BCL partner, Michael Drury speaks to The Guardian following the high court ruling to uphold his client’s extradition case as politically motivated.
On Tuesday 9th April (2019), Mrs Justice Elisabeth Laing upheld the ruling and dismissed the Turkish government’s appeal. She discharged İpek, along with Ali Çelik and Talip Büyük, from the extradition request.
Below is a short extract from the article, that can be read in full in The Guardian*:
‘Turkey has failed in a final attempt to extradite a dispossessed media proprietor to Ankara to face financial charges allegedly related to the 2016 failed military coup.
The high court in London upheld a ruling that the case against Hamdi Akın İpek, whose newspapers and TV stations have been confiscated by Turkish officials for criticising President Recep Tayyip Erdoğan’s regime, was politically motivated.
İpek, who has lived in Britain since 2015, was arrested last year when the Turkish government began extradition proceedings against him and several other expatriate Turkish citizens.’
Michael Drury, a partner at BCL Solicitors who represented İpek, said:
‘“It is to be hoped that the Turkish administration will stop pursuing plainly political cases and take steps to bring back the rule of law to the Turkish criminal justice system, which has been all but lost.

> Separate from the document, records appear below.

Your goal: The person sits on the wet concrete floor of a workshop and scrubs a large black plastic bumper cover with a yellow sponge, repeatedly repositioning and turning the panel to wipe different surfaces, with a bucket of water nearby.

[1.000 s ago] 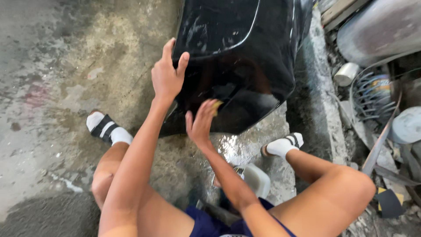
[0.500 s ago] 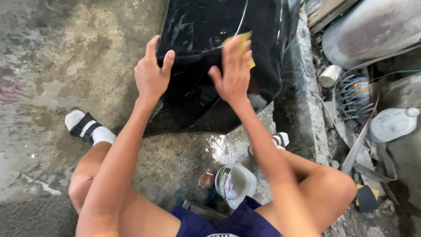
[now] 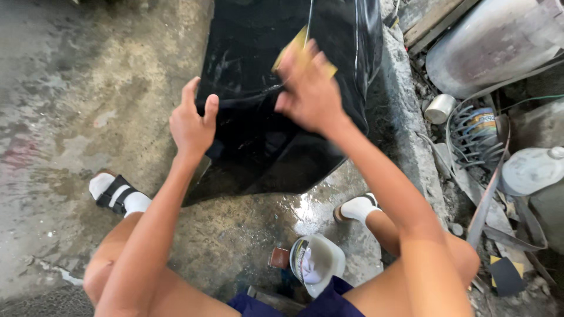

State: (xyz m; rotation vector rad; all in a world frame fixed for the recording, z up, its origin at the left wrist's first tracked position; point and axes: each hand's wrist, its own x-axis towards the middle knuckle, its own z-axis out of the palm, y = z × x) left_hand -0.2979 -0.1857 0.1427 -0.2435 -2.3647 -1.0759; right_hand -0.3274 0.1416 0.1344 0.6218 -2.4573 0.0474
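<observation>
Crouching over wet concrete floor (image 3: 70,88), a person braced a glossy black curved body panel (image 3: 258,117) with the left hand (image 3: 191,120), fingers spread flat on its near edge, apparently to steady it. The right hand (image 3: 308,91) pressed a yellow sheet of abrasive paper (image 3: 299,50) against the panel's upper surface, fingers closed over it. A white plastic tub (image 3: 317,261) sat between the knees, within easy reach. Metal scrap and a small can (image 3: 439,108) lay to the right.

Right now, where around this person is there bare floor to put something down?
The wet concrete floor left of the black panel and left hand is bare. A small patch lies between panel and white tub. Right of the concrete curb, cans, coiled wire and scrap crowd everything.
</observation>
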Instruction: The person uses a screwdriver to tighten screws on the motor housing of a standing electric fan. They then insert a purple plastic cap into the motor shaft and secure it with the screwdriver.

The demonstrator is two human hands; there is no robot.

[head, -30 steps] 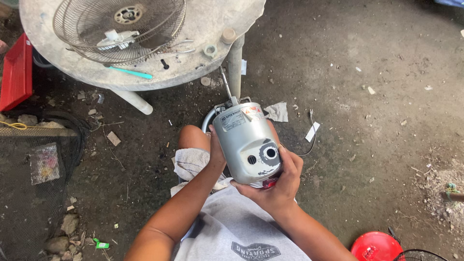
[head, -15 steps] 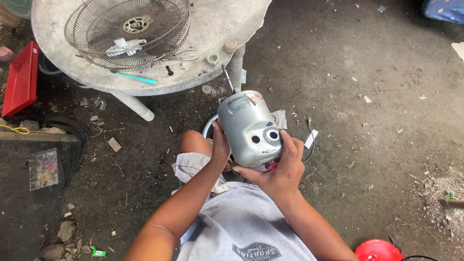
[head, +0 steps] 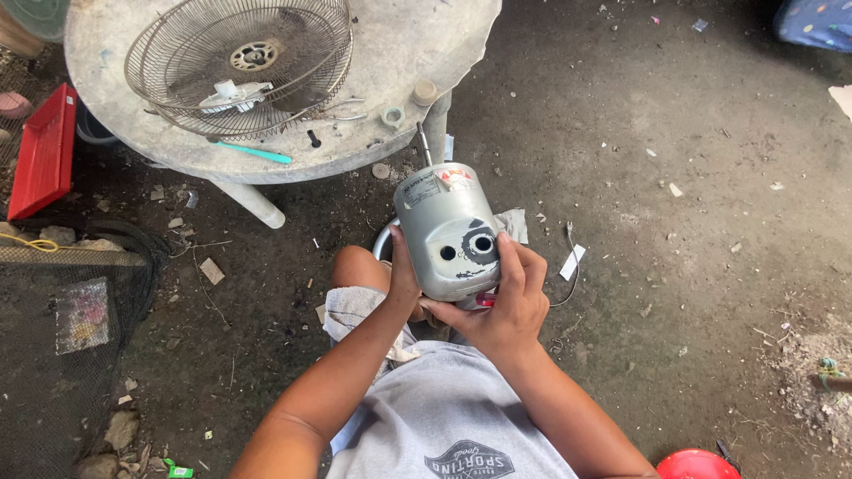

“It is also to be hoped that the British government will now bring its influence to bear on the Turkish government to prevent abuses: it can do that immediately by refusing to certify extradition requests from Turkey where those requested are to be the subject of political prosecutions and trials, and are at real risk of mistreatment.”’
* This article was first published by The Guardian on Tue 9 Apr 2019 17.17 BST. For further details please visit The Guardian.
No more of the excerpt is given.